A ata deixa claro que a prioridade é a marcha dos cortes, não a definição de começar ou não os ajustes. O Copom discute se as reduções devem ser de 0,25 p.p. ou 0,50 p.p. por reunião, diante de incertezas globais e de um crescimento doméstico mais forte no 1º trimestre de 2026.

Apesar da volatilidade externa, o comitê pretende manter a taxa em terreno restritivo para conter a demanda. O nível dos cortes ao longo de 2026 fica em aberto, com cenários de continuidade. Analistas apostam em quedas adicionais de cerca de 2,25 a 2,75 p.p. até o fim do ano.

VISÃO DE INFLAÇÃO E CENÁRIO

A leitura da ata sugere que o Copom minimizou impactos da guerra no Oriente Médio na inflação. A projeção da inflação para o 3º trimestre de 2027 subiu de 3,2% para 3,3%, mantendo o horizonte relevante para decisões futuras.

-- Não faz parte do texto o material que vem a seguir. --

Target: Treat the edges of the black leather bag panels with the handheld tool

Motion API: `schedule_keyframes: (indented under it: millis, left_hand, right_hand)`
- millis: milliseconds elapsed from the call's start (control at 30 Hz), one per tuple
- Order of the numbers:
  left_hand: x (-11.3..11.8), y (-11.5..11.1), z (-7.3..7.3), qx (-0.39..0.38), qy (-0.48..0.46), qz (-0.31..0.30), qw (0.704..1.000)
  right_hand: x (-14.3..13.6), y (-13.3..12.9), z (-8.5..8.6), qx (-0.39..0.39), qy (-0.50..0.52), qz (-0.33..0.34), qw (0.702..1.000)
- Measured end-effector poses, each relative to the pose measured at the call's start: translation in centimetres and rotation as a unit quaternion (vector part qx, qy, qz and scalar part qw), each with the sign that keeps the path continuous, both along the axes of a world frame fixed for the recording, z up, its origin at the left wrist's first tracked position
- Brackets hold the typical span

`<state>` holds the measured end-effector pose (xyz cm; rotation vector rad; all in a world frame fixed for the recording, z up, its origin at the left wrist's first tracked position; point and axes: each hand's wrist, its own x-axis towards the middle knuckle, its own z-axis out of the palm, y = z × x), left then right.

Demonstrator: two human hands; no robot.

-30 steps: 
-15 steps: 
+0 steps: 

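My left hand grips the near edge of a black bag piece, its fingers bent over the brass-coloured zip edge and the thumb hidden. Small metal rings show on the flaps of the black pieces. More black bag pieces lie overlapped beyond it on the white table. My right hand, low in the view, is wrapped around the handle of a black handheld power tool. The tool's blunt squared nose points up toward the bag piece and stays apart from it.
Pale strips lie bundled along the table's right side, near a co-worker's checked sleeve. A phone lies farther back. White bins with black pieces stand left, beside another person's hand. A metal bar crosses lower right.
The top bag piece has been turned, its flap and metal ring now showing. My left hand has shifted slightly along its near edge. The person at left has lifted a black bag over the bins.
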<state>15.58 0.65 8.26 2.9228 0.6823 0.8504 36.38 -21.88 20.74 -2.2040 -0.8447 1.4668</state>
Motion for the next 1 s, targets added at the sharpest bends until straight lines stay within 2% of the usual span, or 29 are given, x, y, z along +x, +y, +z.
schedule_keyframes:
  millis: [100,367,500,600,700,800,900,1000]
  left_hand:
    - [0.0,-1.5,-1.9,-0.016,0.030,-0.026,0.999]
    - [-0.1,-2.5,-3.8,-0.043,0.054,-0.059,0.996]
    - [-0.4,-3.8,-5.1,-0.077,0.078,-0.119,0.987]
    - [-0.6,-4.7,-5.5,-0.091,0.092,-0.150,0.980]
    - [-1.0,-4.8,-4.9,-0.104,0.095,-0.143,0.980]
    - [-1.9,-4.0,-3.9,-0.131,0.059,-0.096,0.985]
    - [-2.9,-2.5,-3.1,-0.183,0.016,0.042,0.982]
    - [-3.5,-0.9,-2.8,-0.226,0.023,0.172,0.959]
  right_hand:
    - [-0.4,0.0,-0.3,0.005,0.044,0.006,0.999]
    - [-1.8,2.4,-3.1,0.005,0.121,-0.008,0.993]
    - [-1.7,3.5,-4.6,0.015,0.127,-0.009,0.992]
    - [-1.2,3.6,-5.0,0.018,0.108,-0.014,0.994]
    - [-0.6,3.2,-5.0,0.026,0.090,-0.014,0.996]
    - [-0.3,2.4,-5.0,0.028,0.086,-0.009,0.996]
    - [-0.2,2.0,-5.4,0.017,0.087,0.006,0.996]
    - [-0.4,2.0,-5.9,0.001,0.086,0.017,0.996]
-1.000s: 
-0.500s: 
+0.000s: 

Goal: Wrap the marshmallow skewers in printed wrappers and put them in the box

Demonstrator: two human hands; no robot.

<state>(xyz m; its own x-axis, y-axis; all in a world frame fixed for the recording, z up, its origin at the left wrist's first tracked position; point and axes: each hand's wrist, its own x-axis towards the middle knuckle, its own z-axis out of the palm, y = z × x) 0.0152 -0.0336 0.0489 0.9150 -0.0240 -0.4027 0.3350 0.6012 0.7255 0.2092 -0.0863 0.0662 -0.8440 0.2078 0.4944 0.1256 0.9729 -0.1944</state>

Mesmo com volatilidade petrolífera, a instituição sinaliza que a inflação não deve comprometer o processo de redução gradual dos juros. O documento aponta que a moderação da atividade econômica persiste, com o mercado de trabalho relativamente resiliente.

IMPACTOS DA POLÍTICA MONETÁRIA

Entre ressalvas, o Copom aponta que a desaceleração do fim de 2025 pode ter sido influenciada pelo efeito defasado do aperto monetário. A ata afirma que a política monetária vem funcionando, abrindo espaço para novos cortes.

A leitura sugere que os impactos da política fiscal não impedem o percurso de queda da Selic, desde que as condições econômicas locais se mantenham estáveis. As repercussões no curto prazo dependerão das consequências da guerra.

CONTEXTO E DESDOBRAMAMENTOS

O documento reforça que o cenário doméstico requer monitoramento continuo de inflação, atividade econômica e condições de crédito. O Copom mantém a linha de atuação cautelosa, priorizando controle da inflação e respiração para a atividade.

No conjunto, o Copom sinaliza continuidade do ciclo de cortes, com o ritmo a ser definido conforme indicadores econômicos próximos. A ata, contudo, não oferece datas fixas, apenas diretriz para próximos encontros.